Lalo cerró los ojos. Ella bajó más, tomó su testículo izquierdo entre los dedos y lo masajeó suavemente, mientras con la otra mano le apretaba la verga, subiendo y bajando, con un ritmo que era más que movimiento: era lenguaje.
—Mira —dijo—. No te voy a meter la lengua ni la boca. Te voy a hacer cosquillas en la verga hasta que te corras en mi palma. Y después… te voy a chupar cada gota, como si fuera mi último café.
Lalo abrió los ojos. La miró. Y entonces se corrió. No con un estallido, sino con un grito ahogado, un temblor que le recorrió la espina dorsal y le arqueó la espalda.
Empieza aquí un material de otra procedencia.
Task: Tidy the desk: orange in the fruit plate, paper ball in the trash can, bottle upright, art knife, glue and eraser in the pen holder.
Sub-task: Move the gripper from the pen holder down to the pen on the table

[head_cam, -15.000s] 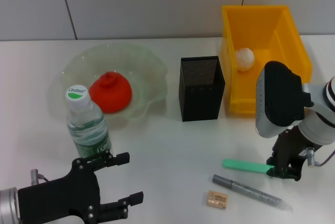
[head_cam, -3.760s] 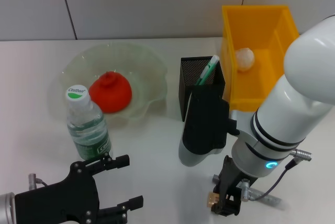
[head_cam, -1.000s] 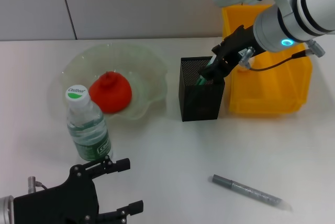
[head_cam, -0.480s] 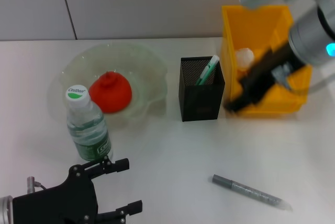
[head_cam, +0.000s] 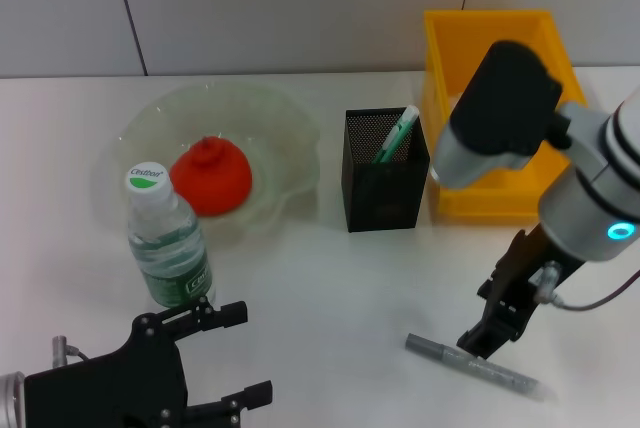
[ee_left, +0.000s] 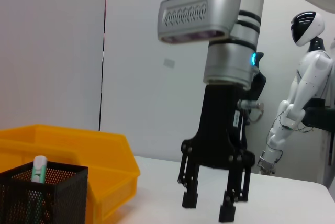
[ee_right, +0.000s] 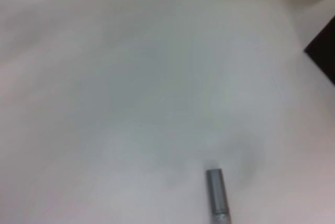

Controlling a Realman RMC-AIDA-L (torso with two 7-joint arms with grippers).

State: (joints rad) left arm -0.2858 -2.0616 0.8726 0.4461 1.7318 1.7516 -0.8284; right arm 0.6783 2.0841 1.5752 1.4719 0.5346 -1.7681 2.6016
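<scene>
Step in hand, by judgement: fetching the art knife [head_cam: 473, 365] for the pen holder [head_cam: 384, 170]. Best done by lowering the right gripper [head_cam: 490, 331] straight over the grey barrel, turning the wrist so the jaws cross the shaft rather than run along it, and closing near the middle so the long body does not tip when lifted. Worth keeping the tips just off the desk [head_cam: 320, 288] to avoid scraping, and lifting high enough to clear the holder's rim before dropping the knife in upright.

Right gripper hovering just above the knife's middle, fingers parted with nothing between them, as seen clearly from the left wrist view [ee_left: 212, 207]. Left gripper [head_cam: 232, 358] parked at the near left edge of the desk, fingers spread, close to the water bottle [head_cam: 166, 239].

Art knife: slim, grey, metallic-looking, lying flat on the desk at a slant, well apart from the pen holder; one blunt end seen in the right wrist view [ee_right: 217, 195]. Probably smooth and prone to roll or slip.

Elsewhere: green glue stick [head_cam: 396, 135] leaning in the mesh holder, orange [head_cam: 210, 176] in the glass fruit plate [head_cam: 270, 123], bottle upright, yellow trash bin [head_cam: 490, 48] behind.
</scene>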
Su verga palpitó en la mano de ella, espasmos rápidos, intensos, hasta que el último chorro cayó sobre su piel, brillante y caliente.
Doña Rosa no soltó la verga hasta que el último espasmo pasó. Luego, lentamente, se llevó la mano a la boca y chupó cada dedo, una por una, con una expresión seria, casi devota.
—Ahora —dijo—, si te da ganas, me la metes. Pero no me la vas a sacar hasta que yo diga.
Lalo no respondió. Sólo se levantó, la tomó de la cintura, y la empujó hacia atrás, sobre la cama. La abrió de piernas con las rodillas, y se posicionó entre ellas. Se frotó la verga contra su entrada, ya húmeda y brillante, esperándolo.
Y entonces, con un solo empuje lento, la metió toda.